The answer should be each line from the entries below that has the word "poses" in it.
··········
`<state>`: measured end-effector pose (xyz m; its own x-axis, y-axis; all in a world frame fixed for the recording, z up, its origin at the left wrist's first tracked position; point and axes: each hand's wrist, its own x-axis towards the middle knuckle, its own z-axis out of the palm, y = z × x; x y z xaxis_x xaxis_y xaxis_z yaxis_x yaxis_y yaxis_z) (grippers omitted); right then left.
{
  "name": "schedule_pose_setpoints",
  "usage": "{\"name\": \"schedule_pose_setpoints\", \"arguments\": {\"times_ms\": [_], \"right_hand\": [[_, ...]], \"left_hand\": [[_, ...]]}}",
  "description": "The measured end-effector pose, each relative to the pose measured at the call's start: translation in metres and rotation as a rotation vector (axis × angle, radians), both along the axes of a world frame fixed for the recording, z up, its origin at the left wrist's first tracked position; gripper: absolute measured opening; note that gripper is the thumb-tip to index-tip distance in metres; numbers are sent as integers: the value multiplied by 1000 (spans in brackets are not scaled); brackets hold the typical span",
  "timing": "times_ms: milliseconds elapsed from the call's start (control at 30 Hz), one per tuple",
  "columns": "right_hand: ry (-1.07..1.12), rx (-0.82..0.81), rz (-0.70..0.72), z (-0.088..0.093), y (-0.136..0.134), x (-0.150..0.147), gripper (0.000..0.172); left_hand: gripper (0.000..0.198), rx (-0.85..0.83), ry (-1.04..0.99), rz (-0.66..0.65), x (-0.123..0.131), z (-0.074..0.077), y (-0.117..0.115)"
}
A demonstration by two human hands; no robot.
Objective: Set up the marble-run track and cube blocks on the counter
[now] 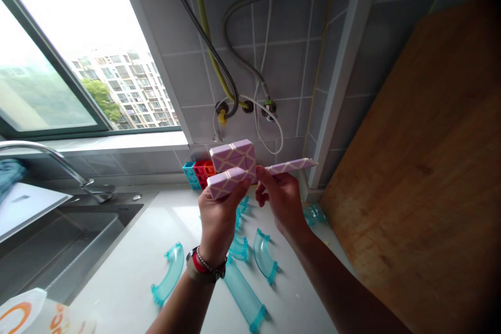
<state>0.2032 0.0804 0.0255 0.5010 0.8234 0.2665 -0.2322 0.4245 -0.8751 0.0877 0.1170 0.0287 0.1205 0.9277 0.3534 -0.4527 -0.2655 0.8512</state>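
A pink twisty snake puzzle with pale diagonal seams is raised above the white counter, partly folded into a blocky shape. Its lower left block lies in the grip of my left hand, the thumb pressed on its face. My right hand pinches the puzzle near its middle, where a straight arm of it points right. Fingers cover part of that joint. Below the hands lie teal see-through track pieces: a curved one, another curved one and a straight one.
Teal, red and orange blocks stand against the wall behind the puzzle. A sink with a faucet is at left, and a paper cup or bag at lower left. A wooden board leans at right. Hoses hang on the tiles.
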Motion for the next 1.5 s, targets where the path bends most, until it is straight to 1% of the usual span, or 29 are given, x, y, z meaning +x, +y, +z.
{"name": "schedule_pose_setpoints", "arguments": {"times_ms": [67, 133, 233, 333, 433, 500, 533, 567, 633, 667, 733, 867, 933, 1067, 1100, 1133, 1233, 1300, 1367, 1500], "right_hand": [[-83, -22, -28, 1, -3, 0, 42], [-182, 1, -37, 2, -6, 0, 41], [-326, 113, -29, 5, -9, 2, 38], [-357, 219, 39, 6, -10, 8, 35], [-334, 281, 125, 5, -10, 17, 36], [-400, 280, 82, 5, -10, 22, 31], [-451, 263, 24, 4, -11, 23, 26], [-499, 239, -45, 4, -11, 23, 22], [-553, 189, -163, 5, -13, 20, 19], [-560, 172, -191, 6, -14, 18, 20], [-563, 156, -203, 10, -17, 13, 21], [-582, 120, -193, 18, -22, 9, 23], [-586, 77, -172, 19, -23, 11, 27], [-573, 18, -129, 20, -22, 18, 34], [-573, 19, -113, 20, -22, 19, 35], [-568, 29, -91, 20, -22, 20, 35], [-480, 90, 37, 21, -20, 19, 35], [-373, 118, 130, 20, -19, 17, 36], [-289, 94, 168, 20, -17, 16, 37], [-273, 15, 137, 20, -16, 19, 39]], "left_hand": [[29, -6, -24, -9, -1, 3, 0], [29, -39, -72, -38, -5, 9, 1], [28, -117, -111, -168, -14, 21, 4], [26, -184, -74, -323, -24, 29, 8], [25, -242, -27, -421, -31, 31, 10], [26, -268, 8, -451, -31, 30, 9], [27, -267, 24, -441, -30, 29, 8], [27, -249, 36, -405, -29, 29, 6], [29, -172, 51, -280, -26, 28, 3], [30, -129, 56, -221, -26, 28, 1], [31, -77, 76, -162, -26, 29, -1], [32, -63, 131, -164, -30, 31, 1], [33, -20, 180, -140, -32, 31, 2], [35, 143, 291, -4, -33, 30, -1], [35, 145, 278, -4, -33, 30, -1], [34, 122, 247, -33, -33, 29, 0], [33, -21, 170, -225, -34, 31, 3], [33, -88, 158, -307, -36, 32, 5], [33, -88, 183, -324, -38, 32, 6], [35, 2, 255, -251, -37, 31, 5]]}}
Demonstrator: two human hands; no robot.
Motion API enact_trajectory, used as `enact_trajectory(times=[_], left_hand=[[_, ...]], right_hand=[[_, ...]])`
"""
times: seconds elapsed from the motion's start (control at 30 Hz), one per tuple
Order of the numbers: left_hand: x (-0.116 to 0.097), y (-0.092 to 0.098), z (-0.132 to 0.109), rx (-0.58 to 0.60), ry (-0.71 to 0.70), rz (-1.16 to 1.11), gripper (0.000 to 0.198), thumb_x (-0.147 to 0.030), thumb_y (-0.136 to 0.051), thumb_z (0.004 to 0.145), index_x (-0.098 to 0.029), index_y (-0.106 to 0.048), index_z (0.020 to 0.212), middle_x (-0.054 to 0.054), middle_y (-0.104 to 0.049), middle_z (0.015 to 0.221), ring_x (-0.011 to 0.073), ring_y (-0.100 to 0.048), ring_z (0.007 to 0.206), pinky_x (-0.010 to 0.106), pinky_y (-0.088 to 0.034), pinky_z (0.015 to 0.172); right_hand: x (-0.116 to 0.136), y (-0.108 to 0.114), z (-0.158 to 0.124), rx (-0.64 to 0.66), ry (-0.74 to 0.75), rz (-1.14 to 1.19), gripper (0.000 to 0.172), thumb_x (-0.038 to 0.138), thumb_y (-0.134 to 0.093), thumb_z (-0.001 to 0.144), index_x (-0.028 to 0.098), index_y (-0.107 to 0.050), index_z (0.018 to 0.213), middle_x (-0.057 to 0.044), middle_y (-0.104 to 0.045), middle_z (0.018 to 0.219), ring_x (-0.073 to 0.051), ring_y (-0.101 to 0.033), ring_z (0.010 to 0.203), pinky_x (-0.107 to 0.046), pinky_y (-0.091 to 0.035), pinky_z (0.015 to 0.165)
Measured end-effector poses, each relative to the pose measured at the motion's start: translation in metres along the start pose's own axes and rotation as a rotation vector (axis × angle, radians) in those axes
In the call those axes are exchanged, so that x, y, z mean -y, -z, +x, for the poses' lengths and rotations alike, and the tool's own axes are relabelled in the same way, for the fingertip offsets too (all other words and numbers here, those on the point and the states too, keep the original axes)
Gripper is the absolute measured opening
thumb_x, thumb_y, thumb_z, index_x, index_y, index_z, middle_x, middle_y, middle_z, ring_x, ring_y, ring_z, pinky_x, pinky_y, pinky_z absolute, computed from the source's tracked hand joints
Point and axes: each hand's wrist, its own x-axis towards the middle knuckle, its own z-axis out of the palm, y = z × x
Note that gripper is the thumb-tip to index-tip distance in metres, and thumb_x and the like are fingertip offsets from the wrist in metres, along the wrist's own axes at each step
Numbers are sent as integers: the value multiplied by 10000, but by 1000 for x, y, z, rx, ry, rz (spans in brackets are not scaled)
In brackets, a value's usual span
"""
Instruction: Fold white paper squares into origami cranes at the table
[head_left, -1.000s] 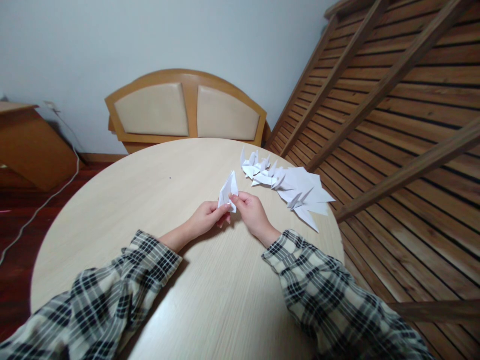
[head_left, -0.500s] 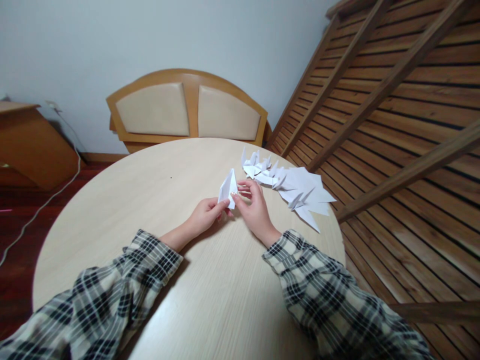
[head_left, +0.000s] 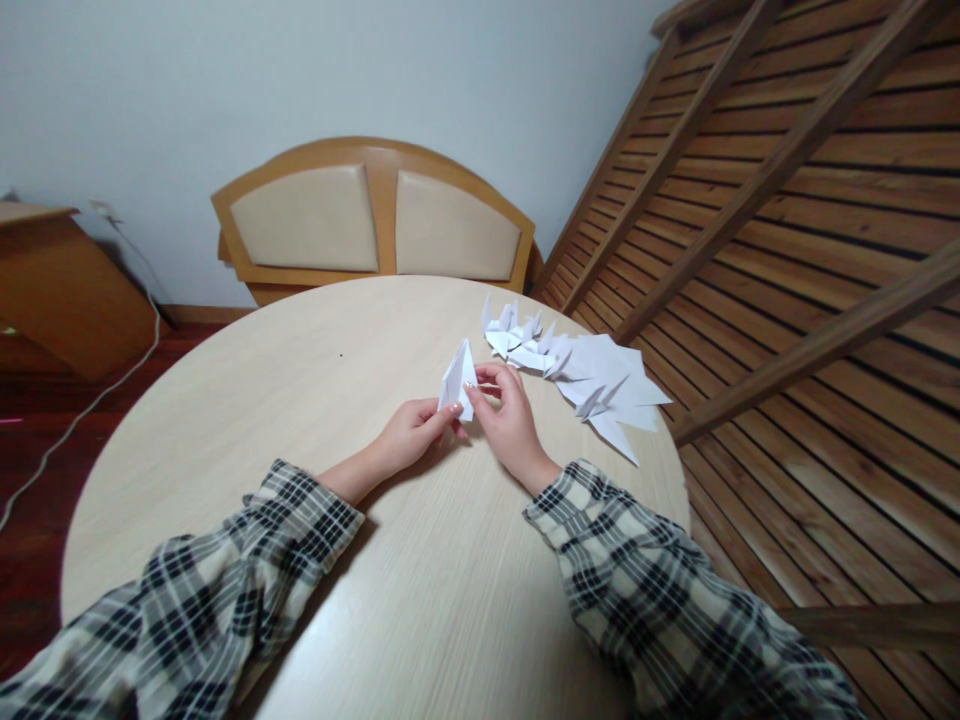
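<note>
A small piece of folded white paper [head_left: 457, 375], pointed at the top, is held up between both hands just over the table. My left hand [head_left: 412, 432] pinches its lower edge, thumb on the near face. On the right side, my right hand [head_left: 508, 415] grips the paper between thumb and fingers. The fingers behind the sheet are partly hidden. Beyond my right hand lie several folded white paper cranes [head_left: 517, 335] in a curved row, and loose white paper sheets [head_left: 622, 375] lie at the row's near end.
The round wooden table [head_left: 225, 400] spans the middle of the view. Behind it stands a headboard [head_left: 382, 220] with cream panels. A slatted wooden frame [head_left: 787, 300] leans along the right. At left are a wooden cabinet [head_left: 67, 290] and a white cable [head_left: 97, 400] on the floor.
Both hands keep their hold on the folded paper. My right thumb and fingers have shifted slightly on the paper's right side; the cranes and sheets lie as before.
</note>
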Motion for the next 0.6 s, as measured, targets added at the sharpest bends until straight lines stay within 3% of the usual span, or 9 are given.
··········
Completed task
Measured end-effector poses, each relative to the pose measured at the motion's start: translation in metres along the start pose's own axes and rotation as a rotation vector (axis × angle, radians) in those axes
In the call those axes are exchanged, so that x, y, z mean -y, -z, +x, for the poses' lengths and rotations alike, and the tool's own axes are relabelled in the same way, for the fingertip offsets too (all other words and numbers here, those on the point and the states too, keep the original axes)

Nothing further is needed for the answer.